Monday, November 05, 2012

Hurricane Sandy’s damage to the Caribbean

Yesterday while visiting with family most of us men were huddled around the TV watching football. During the New York Giants vs. Pittsburgh game someone made the joke wondering how many generators were being used to power the Met Life stadium, while millions in the area are still without power from Hurricane Sandy. Then we began to wonder why there was such a controversy over having the New York City Marathon while there was none over the Giants game. Why was one event canceled, while there was no talk of moving the football game to Pittsburgh?

This is our roundabout way of saying how good we have it here. We have the power, ability and money to pull of major events just days after a super storm. The U. S. wasn't the only place hit by Hurricane Sandy, many islands and countries in the Caribbean were hurt by the storm as well. The difference being that they don't have the money to recuperate as quickly as we do. They are unable to do it by themselves and ask for assistance from abroad. For some of those islands, it's another in long line of major calamities that they never fully recover from.

From the Guardian, commentator Garry Pierre - Pierre has this reminder of other regions hurt by the storm.
But when it became clear that the New York region would bear the full force of Sandy, the news media deployed their own massive force to cover every movement of the story. The networks and local television stations battled to show which reporter was bravest as they fed us live feeds of journalists standing in the middle of the hurricane.
The resilience and heroism of average people were the narrative the day after the storm. The dead were rightly given a face and their lives memorialised.
But we seldom see these kinds of reportage out of places like Haiti, a country that has seen more natural disasters than the richest countries would be able to handle adequately, let alone one of the poorest nations on Earth.
Hurricane Sandy drenched the country's south with more than 20 inches of rainfall.

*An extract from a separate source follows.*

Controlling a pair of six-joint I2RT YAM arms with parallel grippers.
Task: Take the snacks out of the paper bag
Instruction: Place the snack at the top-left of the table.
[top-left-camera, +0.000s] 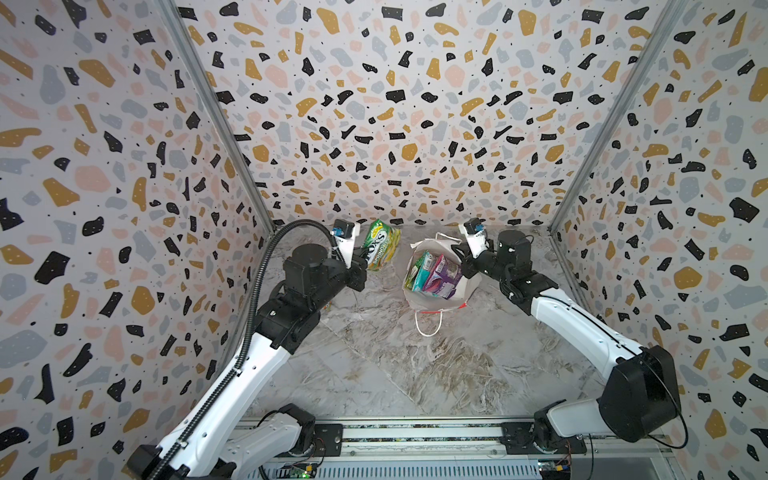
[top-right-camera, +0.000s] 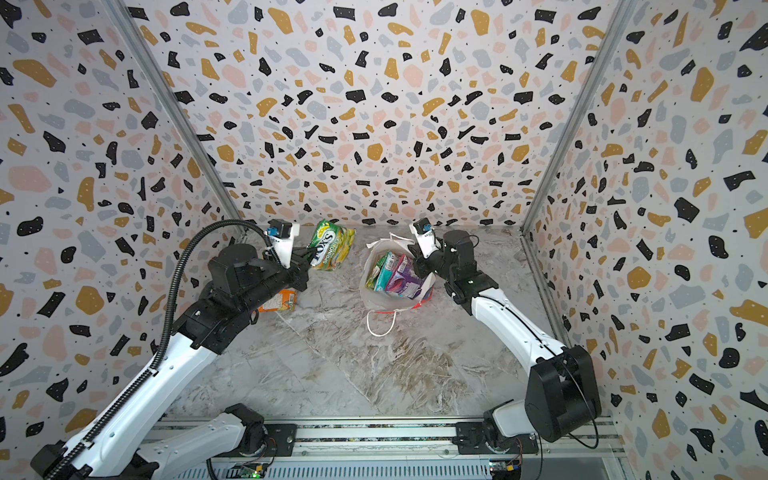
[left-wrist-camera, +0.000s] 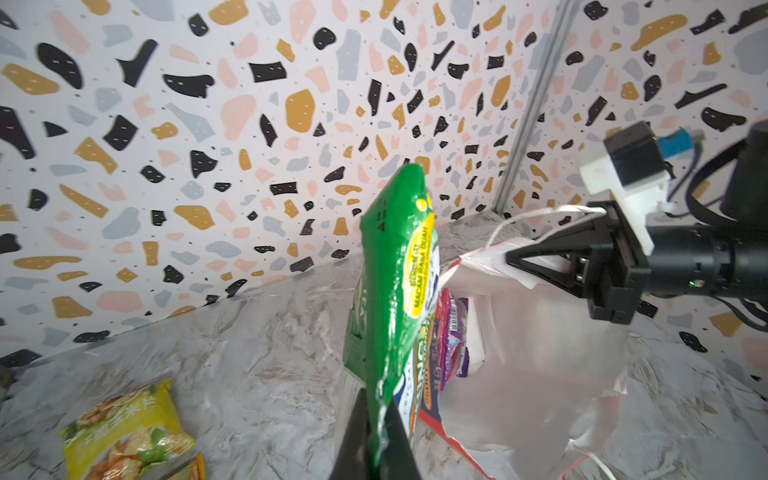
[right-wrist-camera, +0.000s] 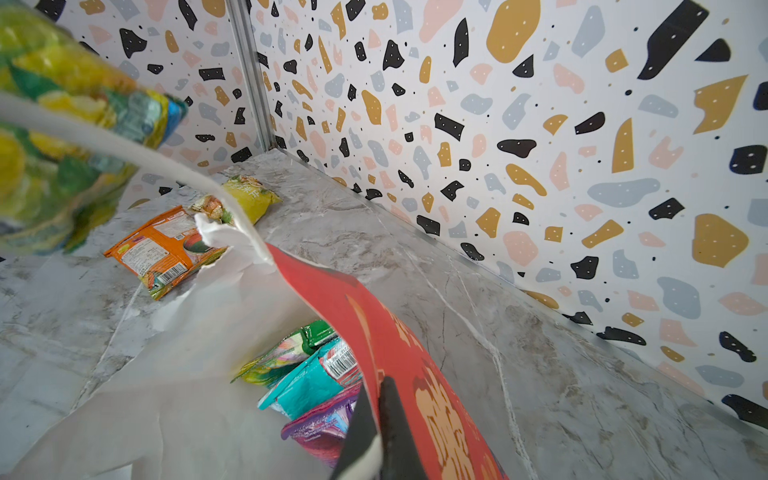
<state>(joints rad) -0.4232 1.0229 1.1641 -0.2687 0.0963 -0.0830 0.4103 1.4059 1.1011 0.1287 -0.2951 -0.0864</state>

As the rivers receded, allowing officials to travel through the storm-drenched southern peninsula, the death toll rose to 52.
In Cuba, 200,000 homes were damaged by the hurricane.
In the Bahamas, the total cost of damage to private property and public infrastructure is expected to reach $300m, according to a report from the Caribbean Catastrophe Risk Insurance Facility. That total would be higher than last year's Hurricane Irene, which caused about $250m in damage to the island chain east of Florida.